A while ago I announced my MessagePack library here and I mentioned that
I was needing it for a client library for the Neovim text editor. Since
then I have been writing this client library and now I'm at a point
where I need help.

Let me first give you some context: Neovim is a fork of Vim which allows
people to write remote plugins in any language. Remote plugins are run
by a separate process which is a client to the Neovim server. Basically
this means I can write Neovim plugin in Racket (given a Racket host) and
call functions written in Racket from Neovim and use them in Neovim
plugins.

For this to work the functions defined in Racket need to tell Neovim
about themselves, they need to register their specifications. Here is
how the process works: Neovim first searches for paths to remote
plugins, in this case the pattern is "rplugin/racket/*" where "rplugin"
is a directory of a Neovim plugin. This means there are many such paths
that all end in "/rplugin/racket/*". Neovim then passes the list of all
these paths on to the Racket client.

The client then has to load or require all these plugins so that they
can register their specifications. I'll try to capture the sequence of
events in a list:

1) Neovim launches
2) It collects a list of all Racket remote plugins, where a remote
   plugin is either a file ending in ".rkt" or a directory
3) Neovim launches a Racket instance as the client
4) Neovim sends a request to Racket with a list of all the plugin paths
5) Racket has to set up the specifications
6) After Racket responds back Neovim asks for the specifications
7) Racket sends back a hash table containing the specifications

Step 5 is the one that is giving me trouble. Here is how the Racket
client is launched:

  racket -eee '(require (file "autoload/host/bootstrap.rkt"))' \
  '(require neovim)' \
  '(start-host)'

The first instructions requires a bootstrapping module which will get
the host ready to receive the requests in step 4 - 7. It works, I have
tested it. In the bootstrapping module I also want to process the
plugins. A remote plugin has to be required so that its side effects are
performed. A declaration in a remote plugin could look something like
this:

  (require neovim/rpc)

  (define (two) 2)
  (register-function! two #:name "Two" #:sync #t)
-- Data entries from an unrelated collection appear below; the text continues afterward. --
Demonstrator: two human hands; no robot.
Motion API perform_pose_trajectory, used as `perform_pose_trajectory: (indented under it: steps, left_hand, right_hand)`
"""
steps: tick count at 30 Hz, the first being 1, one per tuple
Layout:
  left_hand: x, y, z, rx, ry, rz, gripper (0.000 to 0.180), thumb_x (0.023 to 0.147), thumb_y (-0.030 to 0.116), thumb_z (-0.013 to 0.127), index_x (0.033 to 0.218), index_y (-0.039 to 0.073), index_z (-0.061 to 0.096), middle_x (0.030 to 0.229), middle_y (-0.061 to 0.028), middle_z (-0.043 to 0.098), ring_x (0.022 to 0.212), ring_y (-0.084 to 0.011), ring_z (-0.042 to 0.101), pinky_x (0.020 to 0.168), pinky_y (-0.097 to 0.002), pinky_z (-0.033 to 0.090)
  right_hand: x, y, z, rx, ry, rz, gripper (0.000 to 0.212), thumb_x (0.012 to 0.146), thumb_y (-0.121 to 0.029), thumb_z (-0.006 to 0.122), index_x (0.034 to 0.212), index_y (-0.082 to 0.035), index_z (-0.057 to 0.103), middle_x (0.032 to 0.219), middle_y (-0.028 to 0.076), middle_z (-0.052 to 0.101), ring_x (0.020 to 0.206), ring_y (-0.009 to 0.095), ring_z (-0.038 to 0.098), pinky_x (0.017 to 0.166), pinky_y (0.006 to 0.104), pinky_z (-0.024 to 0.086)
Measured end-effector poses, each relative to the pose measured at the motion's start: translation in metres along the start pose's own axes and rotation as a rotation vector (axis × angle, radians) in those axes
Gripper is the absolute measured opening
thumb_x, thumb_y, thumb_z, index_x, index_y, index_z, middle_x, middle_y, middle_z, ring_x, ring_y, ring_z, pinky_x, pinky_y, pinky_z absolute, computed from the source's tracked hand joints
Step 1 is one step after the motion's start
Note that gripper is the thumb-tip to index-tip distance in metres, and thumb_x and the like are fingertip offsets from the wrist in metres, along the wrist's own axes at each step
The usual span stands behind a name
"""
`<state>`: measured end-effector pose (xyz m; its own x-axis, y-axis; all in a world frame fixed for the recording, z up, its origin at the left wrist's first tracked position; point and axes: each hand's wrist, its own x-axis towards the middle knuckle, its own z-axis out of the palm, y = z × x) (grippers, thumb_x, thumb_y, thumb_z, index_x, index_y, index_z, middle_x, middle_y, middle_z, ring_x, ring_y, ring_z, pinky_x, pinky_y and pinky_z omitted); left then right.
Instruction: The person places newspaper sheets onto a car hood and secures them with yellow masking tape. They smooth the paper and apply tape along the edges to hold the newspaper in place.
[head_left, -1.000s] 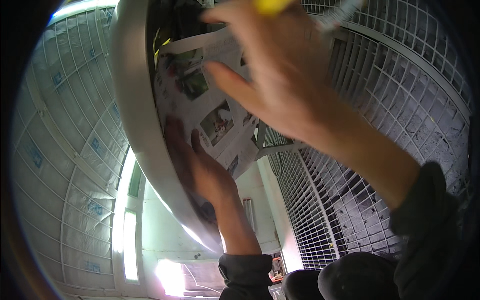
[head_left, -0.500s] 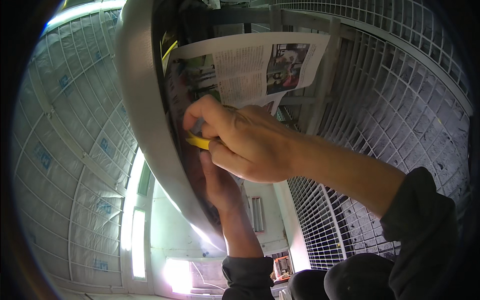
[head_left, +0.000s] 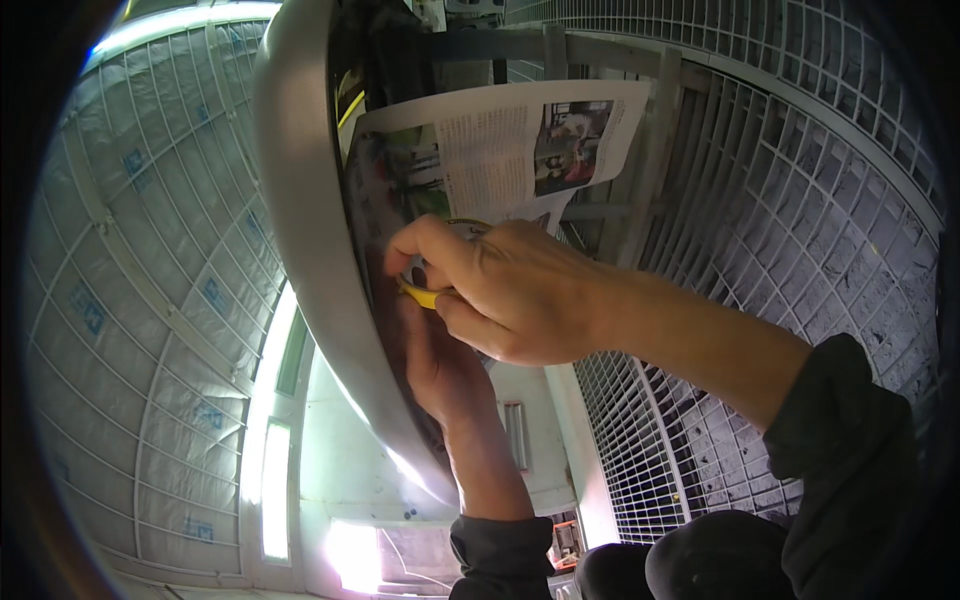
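Observation:
My right hand (head_left: 520, 290) is closed around a roll of yellow tape (head_left: 420, 294); a yellow-and-dark rim of it shows above the knuckles. Close beneath it, my left hand (head_left: 445, 375) lies along the inner edge of a long, smooth grey curved panel (head_left: 300, 190), one finger stretched up toward the tape. Its other fingers are in shadow or hidden. A printed sheet of newspaper (head_left: 490, 145) stands out from the panel's edge, beyond my right hand, its lower part covered by that hand.
White wire-mesh grating (head_left: 800, 270) spreads to the right. On the left is a wall of silvery sheeting behind a wire grid (head_left: 150, 300). Lit tube lights (head_left: 277, 490) stand beyond the panel. My dark-clad knees (head_left: 715, 560) show at the bottom.
The panel, newspaper and hands sit slightly further right in the picture. My right hand keeps hold of the tape roll, and my left finger stays close beneath it.

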<state>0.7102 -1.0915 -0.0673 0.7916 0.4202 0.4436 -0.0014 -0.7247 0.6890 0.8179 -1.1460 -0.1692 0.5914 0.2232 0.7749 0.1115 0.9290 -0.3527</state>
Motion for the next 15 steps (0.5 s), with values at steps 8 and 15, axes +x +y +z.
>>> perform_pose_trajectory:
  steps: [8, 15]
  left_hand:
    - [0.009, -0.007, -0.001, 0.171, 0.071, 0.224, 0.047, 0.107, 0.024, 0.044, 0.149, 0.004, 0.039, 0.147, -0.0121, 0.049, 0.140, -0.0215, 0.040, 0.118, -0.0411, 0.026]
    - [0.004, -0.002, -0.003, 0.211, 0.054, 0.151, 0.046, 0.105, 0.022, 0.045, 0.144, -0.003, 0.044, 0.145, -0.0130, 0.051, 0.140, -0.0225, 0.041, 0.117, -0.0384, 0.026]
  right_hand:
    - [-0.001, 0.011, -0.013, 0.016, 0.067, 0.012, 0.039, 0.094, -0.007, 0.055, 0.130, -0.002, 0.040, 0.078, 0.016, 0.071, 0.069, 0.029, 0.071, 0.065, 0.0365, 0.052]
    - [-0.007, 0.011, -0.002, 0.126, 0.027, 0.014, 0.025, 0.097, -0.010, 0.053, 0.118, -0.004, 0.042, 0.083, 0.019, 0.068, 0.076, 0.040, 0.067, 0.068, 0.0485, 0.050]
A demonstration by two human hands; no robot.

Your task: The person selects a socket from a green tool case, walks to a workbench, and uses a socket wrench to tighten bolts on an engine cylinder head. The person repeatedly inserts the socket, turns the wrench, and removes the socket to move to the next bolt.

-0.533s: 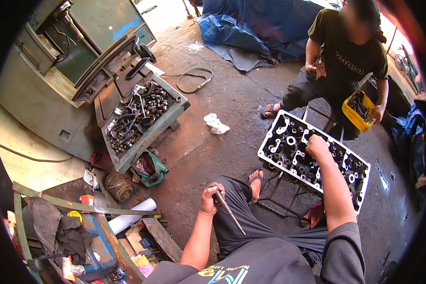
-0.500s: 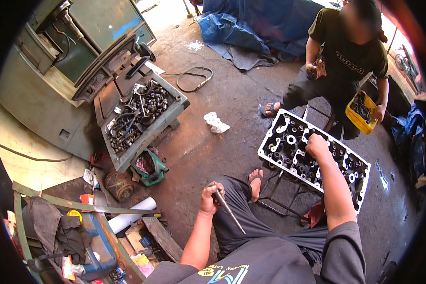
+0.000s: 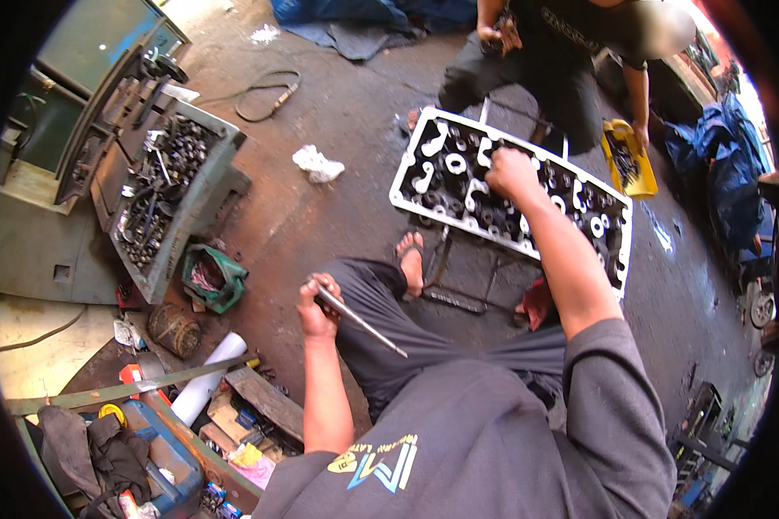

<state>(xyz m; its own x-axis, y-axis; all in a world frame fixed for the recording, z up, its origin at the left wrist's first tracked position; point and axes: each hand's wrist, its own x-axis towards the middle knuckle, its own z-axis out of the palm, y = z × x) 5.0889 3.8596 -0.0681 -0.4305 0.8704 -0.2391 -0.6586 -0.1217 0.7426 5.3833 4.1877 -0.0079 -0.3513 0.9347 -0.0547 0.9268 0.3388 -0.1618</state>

Ideally both would be wrapped up in a macro, this is just an idea. The
point is that the Racket function foo is not supposed to leave the
module, but the side effect of registering it in a global table must
happen.

Here is an idea of what a plugin registration function could look like:

  (define (load-plugins paths)
;; Process one plugin at a time
(define (load-plugin path)
  ;; Add the path (or its stem) to the search paths
  ;; Require the plugin (the plugin should register itself)
  )
(vector-map load-plugin paths)
"Loaded plugins")

The sequence of paths was received from Nvim as a vector, and I map over
every path, requiring the module/collection. The problem is that I
cannot use (require (file path)) because the require is not a top- or
module level. The question is: what can I do instead? I would like all
the side effects that usually go with "require", but since the
registration happens via RPC request it cannot be at module level. I can
also pass arbitrary arguments to the racket binary, so I don't need to
do all the work in Racket.

I hope this explanation makes it clear what I'm trying to achieve. Of
course if there is a better way of adding a bunch of collections and
modules I am open to that as well.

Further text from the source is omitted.